Encontros alternativos de olho em Davos
O badalado Forum Econômico de Davos, reunindo a nata do mundo empresarial e político, vem sendo cada vez mais acompanhado, denunciado ou contestado por Organizações Não-Governamentais (ONGs). Reuniões paralelas de 25-31/1 proliferam, inclusive no Brasil.
A nova edição do Forum Econômico de Davos, nos Alpes Suíços, realiza-se de 25 a 31 de janeiro.
Meses antes do evento, a polícia suíça já se preparava para garantir o bom andamento desse novo encontro que se autodefine como “world’s global business summit” (encontro empresarial do mundo globalizado). E a polícia suíça tem trabalho pela frente.
No fim de janeiro convergem para a cidadezinha de Davos cerca de 1000 grandes empresários, 250 líderes políticos e 250 acadêmicos e especialistas nos mais diferentes domínios, inclusive alguns prêmios Nobel, além de centenas de jornalistas.
A globalização econômica (integração dos mercados internacionais) é inevitável e cada um pode tomar consciência do fenômeno. Mas as conseqüências da mesma não são apreciadas da mesma maneira pelos que estão por cima e pelos que estão por baixo.
É principalmente pelo trabalho de ONGs que o Forum Econômico de Davos parece tomar maior consciência que no mundo todos estão no mesmo barco e que globalização responsável é aquela que respeita o interesse comum.
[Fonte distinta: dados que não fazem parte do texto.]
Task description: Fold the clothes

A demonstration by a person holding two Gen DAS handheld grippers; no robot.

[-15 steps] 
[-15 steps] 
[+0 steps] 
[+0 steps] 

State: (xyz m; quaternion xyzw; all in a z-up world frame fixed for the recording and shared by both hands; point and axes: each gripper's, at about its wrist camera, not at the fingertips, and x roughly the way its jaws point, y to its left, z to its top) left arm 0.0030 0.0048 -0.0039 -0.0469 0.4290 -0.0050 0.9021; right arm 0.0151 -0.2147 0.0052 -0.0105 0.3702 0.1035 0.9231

Essa tomada de consciência é tida ainda como muito relativa. Daí as reuniões paralelas ao evento.
Na edição 2001 do evento, realiza-se pela segunda vez o “The Public Eye on Davos” (o olho público …), num edifício situado em frente ao Palácio dos Congressos, na cidadezinha alpina.
Seu objetivo é “acompanhar o desenvolvimento de simpósio de maneira crítica”. Preocupada com o “dumping social” procura evitar que o Forum “estenda sua dominação sobre a política internacional”.
Lideram esse movimento duas organizações suíças preocupadas com questões terceiro-mundistas e ambientais: Declaração de Berna e Pro Natura.
“The Public Eye on Davos” tem intenções pacíficas, distanciando-se da “Coordination Anti-OMC” que marcou protesto em Davos para dia 27, desafiando proibição das autoridades.
O Forum Econômico orgulha-se de ter convidado 59 representantes da sociedade civil a participarem do encontro. E de fato há ONGs como WWF – fundo mundial para a proteção da natureza e Greenpeace. Ambos com preocupações ecológicas. Greenpeace, p.ex., quer redução de emissões de CO2 (gases responsáveis pelo efeito estufa).
Em Zurique, o grupo ATTAC, bem presente no conturbado encontro da OMC em Seattle (estado de Washington, EUA) em novembro de 1999, tem também encontro marcado.
No entanto a reunião paralela anti-Davos mais importante está programada em Porto Alegre, sul do Brasil, no mesmo período do Forum Econômico nos Alpes suíços. Na capital gaúcha estão sendo aguardados milhares de representantes de ONGs, de meios sindicais e da sociedade civil de modo geral.
Entre as personalidades de destaque, o francês José Bové, a ex-primeira dama da França, Danielle Mitterrand e o prêmio Nobel da Paz, José Ramos Horta. Já no Brasil, Horta busca apoio para a defesa da soberania de Timor Oriental.